Hop Scotch Game Instructions
Hopping and skipping games along a backyard sidewalk can keep children happily busy for hours. An old-fashioned jumping game, hopscotch requires little equipment and just basic hopping skills. Teach children the simple rules for hopscotch and help them set up a hopscotch playing surface. Once children understand the hopscotch game instructions, any number of children can entertain themselves playing this enjoyable backyard game.
Instructions
-
-
1
Draw a hopscotch playing field on pavement or concrete with the sidewalk chalk. The hopscotch playing field requires interconnected squares, numbered in sequential order. A simple hopscotch course has six or eight squares, each square having 12 or 18-inch sides. More advanced hopscotch players can make as many squares as they desire. The standard hopscotch playing field starts with two squares beside each other (squares 1 and 2), a third square beyond the first two squares, which is centered between the first two squares and shares the same lines (square 3) and beyond that two more squares beside each other (squares 4 and 5). Continue adding squares in the same fashion or alter your playing field if you desire.
-
2
Proceed with the first player's turn. This player stands behind the first two squares and throws the scotch onto square 1. This player must hop around square 1 without hopping on it because it contains the scotch. The player hops one foot on square 2, one foot on square 3, jumps with both feet on squares 4 and 5, hops on square 6 and jumps on squares 7 and 8. The player then turns around and hops and jumps back. When the player comes to the square with the scotch, the player stoops, picks up the scotch, jumps on both squares and finishes his turn.
-
-
3
Continue playing with the next player taking her turn. This player throws the scotch onto the next square and hops and jumps through the course while avoiding the square with the scotch.
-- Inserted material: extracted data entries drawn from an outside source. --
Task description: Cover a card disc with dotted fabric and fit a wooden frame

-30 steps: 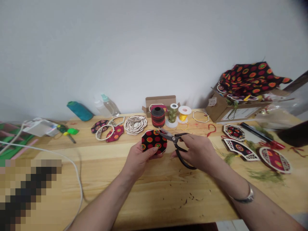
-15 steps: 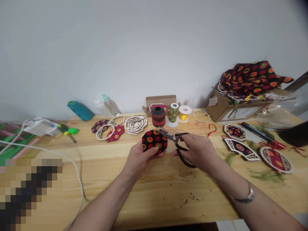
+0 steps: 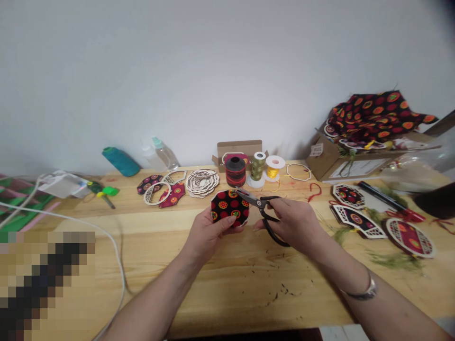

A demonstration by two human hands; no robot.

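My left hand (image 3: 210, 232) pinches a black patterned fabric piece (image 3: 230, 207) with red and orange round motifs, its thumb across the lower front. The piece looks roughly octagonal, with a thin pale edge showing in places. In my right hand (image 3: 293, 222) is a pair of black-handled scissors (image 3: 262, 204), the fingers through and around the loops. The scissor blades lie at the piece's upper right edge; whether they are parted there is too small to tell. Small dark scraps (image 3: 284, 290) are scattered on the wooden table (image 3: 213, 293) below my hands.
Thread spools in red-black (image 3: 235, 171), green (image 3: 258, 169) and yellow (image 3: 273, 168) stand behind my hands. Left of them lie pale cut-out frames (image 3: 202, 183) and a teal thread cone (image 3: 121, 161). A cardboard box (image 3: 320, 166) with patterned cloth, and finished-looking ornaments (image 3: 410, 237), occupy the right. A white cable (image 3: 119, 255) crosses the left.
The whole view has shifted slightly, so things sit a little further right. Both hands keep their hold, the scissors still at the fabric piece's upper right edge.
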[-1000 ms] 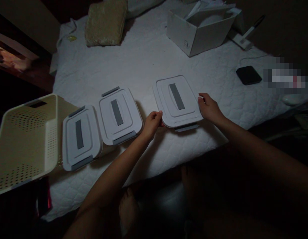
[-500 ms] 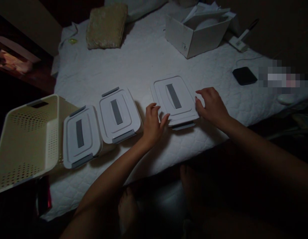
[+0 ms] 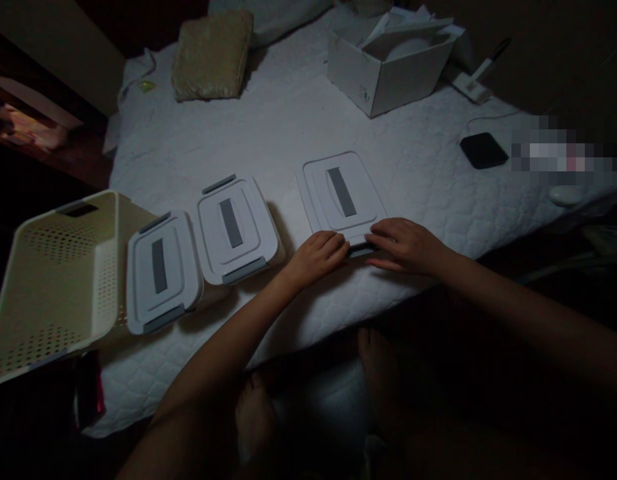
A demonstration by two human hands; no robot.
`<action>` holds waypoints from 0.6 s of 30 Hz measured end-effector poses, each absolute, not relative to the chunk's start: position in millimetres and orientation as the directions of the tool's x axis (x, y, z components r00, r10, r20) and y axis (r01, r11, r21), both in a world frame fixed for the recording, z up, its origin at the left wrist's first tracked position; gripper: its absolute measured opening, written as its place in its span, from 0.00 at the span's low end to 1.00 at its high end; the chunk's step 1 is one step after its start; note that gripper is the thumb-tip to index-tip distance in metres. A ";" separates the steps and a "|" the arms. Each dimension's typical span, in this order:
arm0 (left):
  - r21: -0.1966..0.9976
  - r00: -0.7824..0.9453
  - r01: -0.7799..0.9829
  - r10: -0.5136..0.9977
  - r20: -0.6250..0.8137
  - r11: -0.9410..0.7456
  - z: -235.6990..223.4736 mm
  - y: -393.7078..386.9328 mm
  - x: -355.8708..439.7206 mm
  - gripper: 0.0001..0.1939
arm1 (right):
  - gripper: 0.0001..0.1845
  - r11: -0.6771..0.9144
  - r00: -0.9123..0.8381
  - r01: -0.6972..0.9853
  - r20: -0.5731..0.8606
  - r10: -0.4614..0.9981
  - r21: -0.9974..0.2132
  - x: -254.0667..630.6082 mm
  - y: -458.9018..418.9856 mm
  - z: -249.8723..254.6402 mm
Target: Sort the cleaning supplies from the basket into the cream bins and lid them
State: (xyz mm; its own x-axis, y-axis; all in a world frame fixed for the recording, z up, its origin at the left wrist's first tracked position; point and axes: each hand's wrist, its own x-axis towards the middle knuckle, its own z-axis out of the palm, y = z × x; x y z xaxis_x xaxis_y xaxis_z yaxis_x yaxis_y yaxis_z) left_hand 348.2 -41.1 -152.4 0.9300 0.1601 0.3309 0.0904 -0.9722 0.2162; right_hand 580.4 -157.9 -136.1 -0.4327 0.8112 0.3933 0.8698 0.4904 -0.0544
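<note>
A white lidded storage box [image 3: 318, 183] with a grey strip on its lid sits on the bed in front of me. My left hand [image 3: 322, 257] is closed over the near left corner of the lid, fingers on the rim. At the near right corner, my right hand [image 3: 406, 245] grips the same edge, fingers on top and thumb below. Between the hands shows part of a grey latch [image 3: 362, 249]. Two similar boxes stand to the left: a nearer-left storage box [image 3: 181, 267] and a middle storage box [image 3: 253, 230], both with lids on and grey latches.
A cream perforated basket [image 3: 106, 280] stands at the far left edge of the white quilted bed [image 3: 268, 127]. Farther back are a tan cushion [image 3: 213, 57] and a white carton [image 3: 351, 73] with papers. A black flat device [image 3: 483, 151] lies right.
Both hands have come from the sides of the right-hand box to its near edge and closed on the lid rim by the latch. The boxes have stayed in place.
</note>
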 end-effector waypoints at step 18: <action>0.236 0.926 0.128 0.201 0.319 -0.963 -161.5 -40.8 349.0 0.11 | 0.17 0.361 -0.312 0.928 0.330 0.891 -0.097 575.8 -156.2 -160.5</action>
State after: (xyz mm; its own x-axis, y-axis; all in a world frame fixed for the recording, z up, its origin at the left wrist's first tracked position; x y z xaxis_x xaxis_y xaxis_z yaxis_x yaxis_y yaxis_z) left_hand 349.0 -40.8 -161.5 0.9262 0.2013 0.3187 0.1280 -0.9632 0.2363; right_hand 575.8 -156.2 -160.5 -0.3122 0.8909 0.3300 0.9275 0.3610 -0.0969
If a player throws the scotch onto the wrong square (out of sequential order), hops or jumps onto a square with the scotch or falls over while hopping, jumping or picking up the scotch, this player loses her turn.
-
4
Give each player a turn to toss the scotch into the next square, hopping and jumping through the hopscotch course. Allow the players to take as many turns as they desire.
-
1
Tips & Warnings
According to the book "Hopscotch," by Elizabeth Dana Jaffe, the word "hopscotch" is English. In England, players call the stone or button used as a marker a "scotch." Players hop over the "scotch" when playing hopscotch.